How Sugar motivates us: a series of profiles on contributors. Marketing Team/Sugar stories

Next Goal: List contributors active in 2016

Deadline: August 30 2016

Swag

To view, download, and contribute to swag designs (stickers, t-shirts, business cards, USB sticks, umbrellas, etc.) and coordinate purchasing swag from suppliers, see Marketing Team/Swag

Next Goal: Design new swag for 2016

Deadline: September 30 2016

Discussions

Conversations that may one day turn into projects, or may have in the past been projects.

"Audited" Circulation

- Docdtv

While a small user community might discourage adoption of a tool, a large user community can help encourage adoption. And of course, small communities need always precede large ones! You know the old expression: "Eat Sugar! 10**9 flies can't be wrong!" <G>

How do you measure the size of a community? A great way to do that with automata connected to a global communication network is to have them "phone home" now and then. Now, I hope what I am suggesting does not break with any covenent, (implicit or explicit, moral or legal). But would it be so harmful if, say once a day, a Sugar installation would briefly tell Sugar Labs "Hey, I'm alive on a machine today!"

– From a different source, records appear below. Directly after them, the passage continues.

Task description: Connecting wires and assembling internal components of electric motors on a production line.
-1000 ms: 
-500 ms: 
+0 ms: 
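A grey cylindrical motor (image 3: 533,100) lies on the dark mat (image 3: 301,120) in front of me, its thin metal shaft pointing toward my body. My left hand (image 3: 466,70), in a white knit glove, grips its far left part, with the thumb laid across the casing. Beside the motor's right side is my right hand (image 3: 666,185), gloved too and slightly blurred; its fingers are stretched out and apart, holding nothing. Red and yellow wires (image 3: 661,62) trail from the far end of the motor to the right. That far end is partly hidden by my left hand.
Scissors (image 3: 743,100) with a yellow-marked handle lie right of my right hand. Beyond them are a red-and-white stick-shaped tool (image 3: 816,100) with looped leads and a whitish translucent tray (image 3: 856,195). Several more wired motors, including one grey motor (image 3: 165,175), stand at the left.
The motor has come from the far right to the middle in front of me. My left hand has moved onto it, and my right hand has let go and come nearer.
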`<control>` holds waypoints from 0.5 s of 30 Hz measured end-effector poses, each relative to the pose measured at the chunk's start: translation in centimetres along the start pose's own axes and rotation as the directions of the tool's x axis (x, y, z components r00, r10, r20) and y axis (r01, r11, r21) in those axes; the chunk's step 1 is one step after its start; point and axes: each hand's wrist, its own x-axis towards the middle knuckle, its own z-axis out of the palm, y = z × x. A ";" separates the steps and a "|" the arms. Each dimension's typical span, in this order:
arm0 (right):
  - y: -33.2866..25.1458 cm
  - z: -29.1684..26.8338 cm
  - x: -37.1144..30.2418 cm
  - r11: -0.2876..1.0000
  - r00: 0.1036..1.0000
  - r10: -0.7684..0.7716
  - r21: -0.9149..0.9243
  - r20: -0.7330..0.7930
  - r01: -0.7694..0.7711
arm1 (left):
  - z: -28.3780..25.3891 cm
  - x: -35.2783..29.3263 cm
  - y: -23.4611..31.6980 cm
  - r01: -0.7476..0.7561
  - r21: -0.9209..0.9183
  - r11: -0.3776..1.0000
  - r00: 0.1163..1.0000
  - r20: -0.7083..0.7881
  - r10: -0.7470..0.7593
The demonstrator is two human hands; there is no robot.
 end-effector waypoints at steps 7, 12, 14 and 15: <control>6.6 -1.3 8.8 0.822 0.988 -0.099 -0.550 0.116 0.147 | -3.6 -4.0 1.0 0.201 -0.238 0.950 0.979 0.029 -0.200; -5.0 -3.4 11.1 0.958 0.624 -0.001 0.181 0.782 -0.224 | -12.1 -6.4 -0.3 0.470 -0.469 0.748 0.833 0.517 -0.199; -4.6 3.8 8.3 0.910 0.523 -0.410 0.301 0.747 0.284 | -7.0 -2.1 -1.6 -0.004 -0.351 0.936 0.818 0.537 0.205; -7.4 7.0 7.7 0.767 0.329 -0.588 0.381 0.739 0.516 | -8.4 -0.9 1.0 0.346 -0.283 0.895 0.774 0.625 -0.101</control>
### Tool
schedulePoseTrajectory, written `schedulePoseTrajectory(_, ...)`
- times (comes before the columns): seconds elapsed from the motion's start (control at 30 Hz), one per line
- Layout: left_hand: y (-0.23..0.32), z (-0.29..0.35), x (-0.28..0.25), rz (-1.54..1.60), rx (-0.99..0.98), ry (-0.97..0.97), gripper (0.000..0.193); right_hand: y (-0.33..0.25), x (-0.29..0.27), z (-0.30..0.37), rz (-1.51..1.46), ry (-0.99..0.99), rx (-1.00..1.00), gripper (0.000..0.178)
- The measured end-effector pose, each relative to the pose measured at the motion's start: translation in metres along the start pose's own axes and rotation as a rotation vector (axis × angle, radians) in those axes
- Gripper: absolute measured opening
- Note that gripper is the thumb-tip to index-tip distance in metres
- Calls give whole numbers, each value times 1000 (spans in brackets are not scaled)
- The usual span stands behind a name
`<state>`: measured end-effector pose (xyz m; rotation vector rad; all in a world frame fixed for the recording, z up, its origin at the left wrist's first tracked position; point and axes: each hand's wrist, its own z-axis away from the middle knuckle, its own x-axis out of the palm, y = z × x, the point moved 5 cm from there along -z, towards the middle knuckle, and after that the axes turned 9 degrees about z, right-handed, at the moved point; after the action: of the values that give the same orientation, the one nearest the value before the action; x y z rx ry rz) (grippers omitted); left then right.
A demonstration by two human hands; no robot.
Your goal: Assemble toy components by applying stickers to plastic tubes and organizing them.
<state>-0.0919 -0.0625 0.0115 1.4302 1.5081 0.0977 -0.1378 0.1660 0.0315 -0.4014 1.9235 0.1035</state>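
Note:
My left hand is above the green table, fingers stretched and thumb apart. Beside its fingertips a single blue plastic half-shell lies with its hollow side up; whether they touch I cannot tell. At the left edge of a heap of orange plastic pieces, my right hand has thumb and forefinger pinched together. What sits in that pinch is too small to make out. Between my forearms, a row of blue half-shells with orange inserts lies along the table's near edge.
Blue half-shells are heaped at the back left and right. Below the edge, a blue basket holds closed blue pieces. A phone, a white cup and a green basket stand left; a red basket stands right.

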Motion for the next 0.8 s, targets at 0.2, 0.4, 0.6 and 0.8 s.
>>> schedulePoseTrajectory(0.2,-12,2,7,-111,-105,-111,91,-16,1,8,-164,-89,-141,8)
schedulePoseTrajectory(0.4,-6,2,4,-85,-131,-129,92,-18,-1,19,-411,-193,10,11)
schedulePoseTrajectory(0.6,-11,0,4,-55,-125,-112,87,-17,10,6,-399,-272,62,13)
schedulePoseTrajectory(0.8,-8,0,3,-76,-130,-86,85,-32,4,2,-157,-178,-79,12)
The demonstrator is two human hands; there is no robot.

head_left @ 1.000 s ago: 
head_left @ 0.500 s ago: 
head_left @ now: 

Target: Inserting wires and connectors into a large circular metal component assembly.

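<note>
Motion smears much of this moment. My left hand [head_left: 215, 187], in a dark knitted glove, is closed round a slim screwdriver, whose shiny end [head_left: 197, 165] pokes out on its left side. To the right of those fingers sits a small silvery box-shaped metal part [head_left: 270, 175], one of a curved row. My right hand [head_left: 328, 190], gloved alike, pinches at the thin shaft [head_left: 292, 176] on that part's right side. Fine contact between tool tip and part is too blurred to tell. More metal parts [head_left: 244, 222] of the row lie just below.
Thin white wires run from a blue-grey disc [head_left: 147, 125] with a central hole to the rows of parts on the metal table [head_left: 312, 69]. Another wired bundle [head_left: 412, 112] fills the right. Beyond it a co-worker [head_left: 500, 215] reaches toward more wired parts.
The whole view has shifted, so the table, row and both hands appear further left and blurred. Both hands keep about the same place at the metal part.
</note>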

Some might agree to do this, but worry about a slippery slope. Would the future of this humble audit parallel the course of the United States decennial census, growing from a simple enumeration into a ruthless and arrogant demographic strip-search?

Of course, audits could be of great benefit to end-users, especially if they included Activity installation audits. For example, they could evolve into a mechanism for warning the user about a terrible bug that needs patching, or advertising a follow-on tool almost all users adopt upon learning about the new existence of same. (I just now learn that automatic software updates are a new feature of the latest (8.2.0) OLPC software release.) By "factoring" the audit mechanism into a system-wide facility, Activity developers would be spared the need to code such support on their own.

As a courtesy to Sugar users, cooperation in audits should be voluntary. But every user should be told why such an audit can help him and others.

Naturally, all this is limited by the fact that not every last machine on which Sugar will be run will be attached to the Internet.

Video channels

- Docdtv

1. Does a YouTube channel exist? If not, why not? There already is a channel at Dailymotion with 19 videos as we write: http://www.dailymotion.com/sugarlabs/1 YouTube may not use an open source codec, but it is an incredibly popular search engine and affiliate-propagation tool, see:

articleInline.jpg

2. First video would be a 60-second TV-style ad explaining

... what Sugar is (leverage OLPC brand-awareness!)

... that it is free

... what you need to run it

... how you get a copy to install

3. Every time a pitch (q.v. below) is created, a YouTube video record of same is made. The YouTube version can add stills or short video clips to a talking head.

Pitches

Short, 1-page elevator pitches to sell Sugar to various audiences. Not formalized, but the homepage (www.sugarlabs.org) is the best starting point. Marketing Team/Pitches

See Marketing Team/Logo.

Name

Ongoing discussion. See Marketing Team/Name

Slogans

Several slogan options are available at Marketing Team/Slogan.